The Daily Telegraph has also reported that twelve separate allegations of rape have been made on the Instagram page against members of fraternity Alpha Epsilon Pi. There are chapters of the US-based fraternity throughout the world.
Coming forward in any capacity takes tremendous bravery, and we want to thank everyone who has both told their stories and those who have supported them as we confront these difficult issues. We hear you and want to help
– Alpha Epsilon Pi
The alleged perpetrators have been suspended. Alpha Epsilon Pi has responded to the allegations, describing the contents as “abhorrent”, and stating that they are “taking them extremely seriously”.
It said: “Coming forward in any capacity takes tremendous bravery, and we want to thank everyone who has both told their stories and those who have supported them as we confront these difficult issues. We hear you and want to help.”

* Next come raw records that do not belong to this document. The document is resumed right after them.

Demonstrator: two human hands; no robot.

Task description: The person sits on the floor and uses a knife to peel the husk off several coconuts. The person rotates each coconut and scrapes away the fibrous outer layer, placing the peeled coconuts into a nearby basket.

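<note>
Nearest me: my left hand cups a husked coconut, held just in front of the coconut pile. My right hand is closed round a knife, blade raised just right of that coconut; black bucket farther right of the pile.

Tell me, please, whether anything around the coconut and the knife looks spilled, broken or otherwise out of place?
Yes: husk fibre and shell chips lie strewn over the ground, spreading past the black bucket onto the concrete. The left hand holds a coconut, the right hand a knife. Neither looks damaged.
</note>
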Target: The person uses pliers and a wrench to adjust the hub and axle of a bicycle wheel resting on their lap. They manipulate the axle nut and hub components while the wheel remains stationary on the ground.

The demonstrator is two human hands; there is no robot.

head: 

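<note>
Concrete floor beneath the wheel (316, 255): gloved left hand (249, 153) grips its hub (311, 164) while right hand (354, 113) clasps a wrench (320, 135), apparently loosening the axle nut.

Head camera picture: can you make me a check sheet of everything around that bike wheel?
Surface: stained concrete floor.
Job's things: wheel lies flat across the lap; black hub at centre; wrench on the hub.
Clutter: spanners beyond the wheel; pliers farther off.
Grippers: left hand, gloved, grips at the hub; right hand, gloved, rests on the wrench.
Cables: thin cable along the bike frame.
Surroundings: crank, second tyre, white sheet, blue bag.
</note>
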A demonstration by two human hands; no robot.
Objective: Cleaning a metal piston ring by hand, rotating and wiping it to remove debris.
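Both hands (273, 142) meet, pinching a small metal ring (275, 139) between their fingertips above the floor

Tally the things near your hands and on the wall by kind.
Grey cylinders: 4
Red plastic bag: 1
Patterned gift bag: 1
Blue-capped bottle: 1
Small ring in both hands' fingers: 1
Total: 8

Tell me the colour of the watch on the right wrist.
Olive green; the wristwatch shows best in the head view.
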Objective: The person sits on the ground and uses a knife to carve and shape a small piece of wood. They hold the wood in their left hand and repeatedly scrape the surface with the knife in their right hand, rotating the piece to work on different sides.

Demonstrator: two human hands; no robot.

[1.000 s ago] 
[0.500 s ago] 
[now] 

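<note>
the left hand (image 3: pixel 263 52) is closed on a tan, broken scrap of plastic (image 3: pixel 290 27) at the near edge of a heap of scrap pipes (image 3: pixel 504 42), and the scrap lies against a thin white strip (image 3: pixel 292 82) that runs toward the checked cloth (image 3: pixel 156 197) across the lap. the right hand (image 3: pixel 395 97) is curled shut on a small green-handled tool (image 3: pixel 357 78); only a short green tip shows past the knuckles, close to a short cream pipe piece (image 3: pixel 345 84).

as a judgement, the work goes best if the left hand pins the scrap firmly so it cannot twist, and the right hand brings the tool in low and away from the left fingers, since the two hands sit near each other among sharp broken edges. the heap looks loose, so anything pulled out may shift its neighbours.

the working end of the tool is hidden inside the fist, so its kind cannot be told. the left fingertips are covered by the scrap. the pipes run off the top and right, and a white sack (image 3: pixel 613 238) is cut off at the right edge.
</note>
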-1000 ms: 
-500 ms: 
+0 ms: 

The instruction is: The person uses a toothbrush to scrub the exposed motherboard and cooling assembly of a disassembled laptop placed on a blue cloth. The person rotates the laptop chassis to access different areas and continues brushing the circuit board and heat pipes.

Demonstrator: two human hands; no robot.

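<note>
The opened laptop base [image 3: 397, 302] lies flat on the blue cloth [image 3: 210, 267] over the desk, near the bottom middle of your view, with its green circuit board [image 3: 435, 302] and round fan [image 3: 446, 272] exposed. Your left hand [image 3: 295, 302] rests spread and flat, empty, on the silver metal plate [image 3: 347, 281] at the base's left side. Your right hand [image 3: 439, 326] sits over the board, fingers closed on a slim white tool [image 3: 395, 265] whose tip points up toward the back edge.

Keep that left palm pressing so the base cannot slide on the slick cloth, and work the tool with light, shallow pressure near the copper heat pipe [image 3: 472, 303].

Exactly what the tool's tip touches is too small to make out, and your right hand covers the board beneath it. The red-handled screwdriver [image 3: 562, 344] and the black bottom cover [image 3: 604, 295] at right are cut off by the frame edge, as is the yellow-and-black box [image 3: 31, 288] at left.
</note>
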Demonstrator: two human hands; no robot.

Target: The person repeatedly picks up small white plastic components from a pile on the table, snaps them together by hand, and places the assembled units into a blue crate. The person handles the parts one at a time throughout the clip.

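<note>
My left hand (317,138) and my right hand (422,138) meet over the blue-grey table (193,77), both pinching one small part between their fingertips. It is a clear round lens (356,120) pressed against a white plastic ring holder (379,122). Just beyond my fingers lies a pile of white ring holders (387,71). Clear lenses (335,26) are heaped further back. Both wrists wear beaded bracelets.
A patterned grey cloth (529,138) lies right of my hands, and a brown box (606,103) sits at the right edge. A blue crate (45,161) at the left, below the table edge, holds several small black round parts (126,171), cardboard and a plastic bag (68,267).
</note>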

The vice-principal of education at St Andrews has met with the founder of the page and they have encouraged people to report their allegations to the police.
Police Scotland has said that they haven’t received any reports of sexual misconduct related to the University.
However, the community inspector for North East Fife, Yvonne Stenhouse, has said: “We are aware of these online reports and are working with the university to make sure students in St Andrews feel safe while they live and study in the town.”